John Wesley Nero faces Capital Murder charges. His bond has been set at $750,000.

Language in the affidavit points out that Hebert was wearing his Beaumont Police Department uniform, badge and insignia, all of which were clearly visible. Texas Penal Code Section 19.03 says in the case of one charged with Capital Murder:

” … the person murders a peace officer or fireman who is acting in the lawful discharge of an official duty and who the person knows is a peace officer or fireman …

Whether the fact that Hebert was standing near the trunk of his patrol car when it was struck head-on, and in the dark, leaves open a defense that Nero was just trying to hit the car and perhaps perpetrate a suicide by cop car. Or, Nero could always plead guilty.

Hebert was on the list to make sergeant, published reports said. The deceased officer, who resided in Lumberton, is single and survived by his parents, a sister, grandparents, other relatives and his German shepherd, Apollo. A 1993 graduate of Port Neches-Groves High School, he also graduated the regional police academy at Lamar Institute of Technology in Beaumont.

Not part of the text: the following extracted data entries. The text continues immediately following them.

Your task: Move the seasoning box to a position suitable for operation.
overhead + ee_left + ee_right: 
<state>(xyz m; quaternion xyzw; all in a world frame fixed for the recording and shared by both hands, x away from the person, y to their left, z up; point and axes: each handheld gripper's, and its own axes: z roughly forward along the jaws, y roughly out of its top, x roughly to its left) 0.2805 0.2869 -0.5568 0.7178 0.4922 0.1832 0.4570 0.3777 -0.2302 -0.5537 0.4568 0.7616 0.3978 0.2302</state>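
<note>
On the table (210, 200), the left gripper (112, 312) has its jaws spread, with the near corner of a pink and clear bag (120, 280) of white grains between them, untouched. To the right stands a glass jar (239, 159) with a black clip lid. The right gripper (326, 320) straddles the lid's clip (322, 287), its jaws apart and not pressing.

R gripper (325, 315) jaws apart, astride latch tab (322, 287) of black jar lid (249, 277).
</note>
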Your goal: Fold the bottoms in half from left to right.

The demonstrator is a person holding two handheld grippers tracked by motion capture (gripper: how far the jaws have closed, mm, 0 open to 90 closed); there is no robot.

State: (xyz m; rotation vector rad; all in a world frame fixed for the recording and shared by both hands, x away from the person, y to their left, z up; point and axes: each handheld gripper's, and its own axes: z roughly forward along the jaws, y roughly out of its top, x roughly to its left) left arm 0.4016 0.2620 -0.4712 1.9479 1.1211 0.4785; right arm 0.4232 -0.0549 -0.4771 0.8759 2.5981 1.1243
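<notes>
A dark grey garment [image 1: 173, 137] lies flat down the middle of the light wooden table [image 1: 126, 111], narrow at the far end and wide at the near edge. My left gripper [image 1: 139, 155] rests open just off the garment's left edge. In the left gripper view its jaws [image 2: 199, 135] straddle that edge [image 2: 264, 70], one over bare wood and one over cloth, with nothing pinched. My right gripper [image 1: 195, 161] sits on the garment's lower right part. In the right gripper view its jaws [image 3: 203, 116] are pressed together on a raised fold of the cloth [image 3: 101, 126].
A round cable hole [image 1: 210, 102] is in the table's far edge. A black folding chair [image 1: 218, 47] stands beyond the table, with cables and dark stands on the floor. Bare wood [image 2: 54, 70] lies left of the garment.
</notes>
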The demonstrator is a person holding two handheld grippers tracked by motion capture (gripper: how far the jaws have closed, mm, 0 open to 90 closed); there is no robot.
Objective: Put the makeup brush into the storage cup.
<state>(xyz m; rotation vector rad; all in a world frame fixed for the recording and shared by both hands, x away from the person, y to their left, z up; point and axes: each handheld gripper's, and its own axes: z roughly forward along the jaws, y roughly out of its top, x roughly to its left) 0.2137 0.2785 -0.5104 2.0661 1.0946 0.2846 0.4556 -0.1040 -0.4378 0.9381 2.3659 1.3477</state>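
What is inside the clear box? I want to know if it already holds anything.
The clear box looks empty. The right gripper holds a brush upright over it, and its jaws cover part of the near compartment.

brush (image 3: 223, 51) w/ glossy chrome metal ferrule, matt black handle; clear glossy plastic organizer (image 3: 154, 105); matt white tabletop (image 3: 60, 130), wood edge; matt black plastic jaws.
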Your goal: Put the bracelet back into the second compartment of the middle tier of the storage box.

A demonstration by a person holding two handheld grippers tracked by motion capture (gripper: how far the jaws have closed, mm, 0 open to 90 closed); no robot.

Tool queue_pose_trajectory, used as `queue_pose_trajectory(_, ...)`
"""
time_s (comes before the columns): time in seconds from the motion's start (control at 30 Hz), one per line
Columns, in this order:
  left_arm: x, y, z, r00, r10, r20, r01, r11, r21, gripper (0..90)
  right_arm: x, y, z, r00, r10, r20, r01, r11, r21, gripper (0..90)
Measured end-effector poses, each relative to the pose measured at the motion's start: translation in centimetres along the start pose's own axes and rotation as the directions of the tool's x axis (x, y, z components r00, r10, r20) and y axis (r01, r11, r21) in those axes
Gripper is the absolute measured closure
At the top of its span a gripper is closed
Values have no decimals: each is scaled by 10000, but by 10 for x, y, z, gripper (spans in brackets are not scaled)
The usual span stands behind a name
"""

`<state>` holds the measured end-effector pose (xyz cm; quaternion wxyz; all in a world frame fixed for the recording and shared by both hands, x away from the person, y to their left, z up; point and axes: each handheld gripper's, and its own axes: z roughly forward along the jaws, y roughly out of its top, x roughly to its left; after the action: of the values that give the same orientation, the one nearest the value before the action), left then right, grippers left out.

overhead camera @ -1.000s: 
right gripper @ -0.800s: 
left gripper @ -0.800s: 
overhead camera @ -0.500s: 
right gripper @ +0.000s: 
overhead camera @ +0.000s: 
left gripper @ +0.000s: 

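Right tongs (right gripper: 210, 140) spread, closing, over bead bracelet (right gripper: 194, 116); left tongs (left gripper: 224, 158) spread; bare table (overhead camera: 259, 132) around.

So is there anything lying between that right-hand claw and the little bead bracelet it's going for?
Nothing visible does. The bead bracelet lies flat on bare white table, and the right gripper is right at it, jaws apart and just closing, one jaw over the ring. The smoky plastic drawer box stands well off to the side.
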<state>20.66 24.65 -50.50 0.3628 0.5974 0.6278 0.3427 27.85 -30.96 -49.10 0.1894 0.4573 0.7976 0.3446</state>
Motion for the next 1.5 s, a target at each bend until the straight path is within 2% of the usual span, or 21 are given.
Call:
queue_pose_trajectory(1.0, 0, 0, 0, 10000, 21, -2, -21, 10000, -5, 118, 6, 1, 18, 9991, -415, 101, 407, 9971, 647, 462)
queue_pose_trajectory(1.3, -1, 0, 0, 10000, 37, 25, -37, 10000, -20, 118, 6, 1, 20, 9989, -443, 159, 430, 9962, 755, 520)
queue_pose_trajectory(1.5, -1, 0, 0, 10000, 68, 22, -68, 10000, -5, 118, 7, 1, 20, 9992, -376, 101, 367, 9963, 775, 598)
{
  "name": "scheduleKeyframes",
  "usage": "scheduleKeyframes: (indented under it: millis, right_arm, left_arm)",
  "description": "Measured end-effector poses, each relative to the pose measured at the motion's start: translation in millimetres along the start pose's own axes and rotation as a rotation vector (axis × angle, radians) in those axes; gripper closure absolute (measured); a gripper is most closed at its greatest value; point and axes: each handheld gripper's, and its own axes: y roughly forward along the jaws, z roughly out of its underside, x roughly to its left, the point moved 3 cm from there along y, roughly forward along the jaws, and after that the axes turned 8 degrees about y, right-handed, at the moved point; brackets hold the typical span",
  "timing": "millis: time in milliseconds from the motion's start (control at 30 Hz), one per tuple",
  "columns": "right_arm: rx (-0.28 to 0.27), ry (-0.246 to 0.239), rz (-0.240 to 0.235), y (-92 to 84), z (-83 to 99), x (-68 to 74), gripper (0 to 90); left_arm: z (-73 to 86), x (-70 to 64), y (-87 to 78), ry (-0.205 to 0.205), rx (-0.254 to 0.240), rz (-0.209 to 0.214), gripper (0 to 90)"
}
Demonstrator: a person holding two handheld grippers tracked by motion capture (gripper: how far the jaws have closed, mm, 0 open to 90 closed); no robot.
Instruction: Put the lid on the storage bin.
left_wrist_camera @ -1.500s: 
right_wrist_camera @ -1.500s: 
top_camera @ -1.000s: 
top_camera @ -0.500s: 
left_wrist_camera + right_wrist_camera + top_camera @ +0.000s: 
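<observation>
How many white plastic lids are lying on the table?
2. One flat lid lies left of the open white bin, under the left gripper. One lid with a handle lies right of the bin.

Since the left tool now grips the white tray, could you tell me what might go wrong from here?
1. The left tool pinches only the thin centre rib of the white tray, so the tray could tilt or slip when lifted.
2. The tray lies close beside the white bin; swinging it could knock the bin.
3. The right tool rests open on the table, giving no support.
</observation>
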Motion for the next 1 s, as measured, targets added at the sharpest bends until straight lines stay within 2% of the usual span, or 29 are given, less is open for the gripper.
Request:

Some 17 Beaumont Police Department officers have died in the line of duty since the 1880s. The most recent was Officer Lisa Beaulieu, who was struck and killed while working a traffic accident in April 2007.

A personal note: I didn’t know Officer Hebert. I have seen him around and talked to him a few times. I may even have dealt with him adversely. But I have had relatives and a number of friends who were police officers as well as firefighter and paramedics, in regular life and in my professional life as a firefighter/EMT and later as a reporter. Several people whom I have known well died in the line of duty: Deputy Tom Sitton of the Nacogdoches County Sheriff’s Department, who was shot and killed during a domestic call; Officer Charles Billeck, Corrigan, Tx, Police Department, who was killed in a head-on collision only a block away from me and I arrived just minutes after the tragic two-fatality accident happened; Officer James O’Brien, Temple, Tx, Police Department (formerly Corrigan PD), who died when his police motorcycle colided with a car; Capt. Ed Ivy, Nacogdoches Fire Department, who died of a heart attack while at a training session.

Now, perhaps of rage, another of those who serve to protect their communities is gone.

Such are dangerous jobs those have who protect life, limb and property, and if one has any appreciation for those who try to protect us they should at least give pause and think about what it is such folks do.

Services for Officer Hebert will be held at 10 p.m. Wednesday at the Beaumont Civic Center, 701 Main Street, near the police station. Burial will follow at Oak Bluff Cemetery in Port Neches, TX.